In regard to the ongoing issue of balancing rights between minority agendas and majority agendas in the public domain, (in this particular issue that of non-Christian vs. Christian music performed by public school participants):

Isn't the purpose of education to expose one to a broad variety of ideas, concepts and information? Isn't the purpose of the student to learn a curriculum, not write it, and then go on in maturity to pick and choose which concepts to build their personal life around?In high school I had a psychology professor who literally ramrodded the theory of evolution into my head. I thought it was a concept he passionately believed in and he was trying to convert me against my will. It offended my teenage psyche and made me very angry. Today I realize that education was the concept he passionately believed in. He didn't convert me, he broadened my mind, that precious thing for which education was invented, and forever changed the narrow thinking path I was headed into.

In a world where diversity is a huge given, and tolerance and an open-minded embrace of another's beliefs and viewpoints are mandatory if society is to move ahead together, why is there so much angry quibbling?

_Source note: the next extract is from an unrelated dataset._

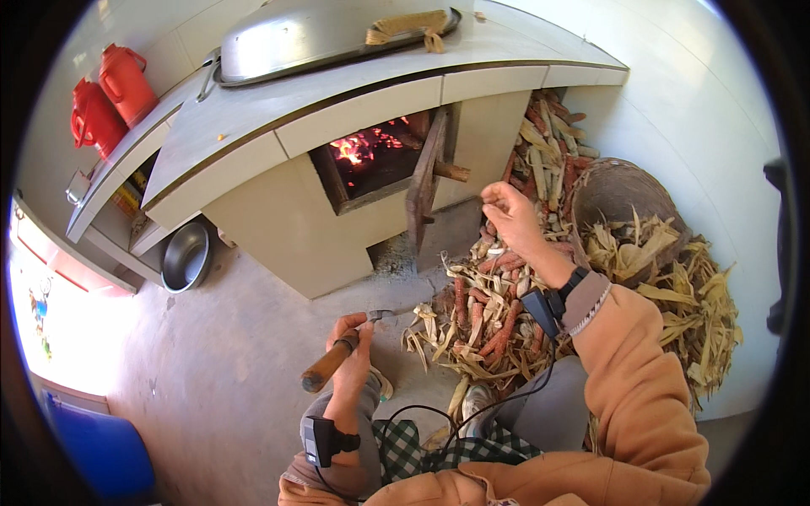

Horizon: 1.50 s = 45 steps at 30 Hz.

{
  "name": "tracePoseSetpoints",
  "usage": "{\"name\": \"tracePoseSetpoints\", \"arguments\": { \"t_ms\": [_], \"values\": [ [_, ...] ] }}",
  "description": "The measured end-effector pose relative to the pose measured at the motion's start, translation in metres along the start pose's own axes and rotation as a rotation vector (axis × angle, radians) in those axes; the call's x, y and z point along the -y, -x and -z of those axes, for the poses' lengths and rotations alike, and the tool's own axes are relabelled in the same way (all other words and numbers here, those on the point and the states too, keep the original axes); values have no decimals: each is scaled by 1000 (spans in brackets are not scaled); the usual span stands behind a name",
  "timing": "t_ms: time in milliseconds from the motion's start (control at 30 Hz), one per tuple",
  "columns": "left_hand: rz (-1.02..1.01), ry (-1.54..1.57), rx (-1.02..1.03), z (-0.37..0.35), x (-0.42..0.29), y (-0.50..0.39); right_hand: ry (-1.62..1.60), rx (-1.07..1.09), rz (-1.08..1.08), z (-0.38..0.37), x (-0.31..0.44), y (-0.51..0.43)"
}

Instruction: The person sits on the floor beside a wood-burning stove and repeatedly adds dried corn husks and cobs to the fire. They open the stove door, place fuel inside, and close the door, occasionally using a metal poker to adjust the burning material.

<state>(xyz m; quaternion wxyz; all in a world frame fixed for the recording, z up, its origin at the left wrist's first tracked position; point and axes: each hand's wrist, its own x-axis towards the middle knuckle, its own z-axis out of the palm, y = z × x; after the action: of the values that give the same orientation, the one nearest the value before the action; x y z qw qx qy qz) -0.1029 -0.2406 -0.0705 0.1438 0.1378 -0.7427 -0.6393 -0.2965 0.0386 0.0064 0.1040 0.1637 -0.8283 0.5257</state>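
My left hand (352, 345) is closed around a tool with a wooden handle (326, 367) and a small metal end (380, 314); the rest of the tool is hidden. To the right, my right hand (509, 209) is raised near the wooden knob (452, 171) of the stove door (425, 177), apart from it, with fingers curled and nothing seen in them. The door stands swung outward from the tiled stove, and embers glow in the firebox (373, 148). Below my right hand lies a heap of red corncobs and husks (493, 316).
A wicker basket (626, 190) with dry husks lies at the right wall. A large metal lid (297, 38) covers part of the stove top (506, 47). Red thermos flasks (98, 120) stand at the left, above a metal basin (186, 256). A blue container (98, 446) sits lower left.
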Motion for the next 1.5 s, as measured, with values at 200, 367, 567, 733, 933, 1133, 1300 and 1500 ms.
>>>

I am surrounded daily by people and actions I find personally offensive. The use of a certain four-letter word as well as the taking of my cherished God's name in vain is a protected right under the Constitution of the society of which I am a citizen. I am not in control of another's use of their right to free speech, I am only in control of my own reaction to it. I choose to turn a deaf ear, to not be converted, and to use my energies pursuing my own agenda.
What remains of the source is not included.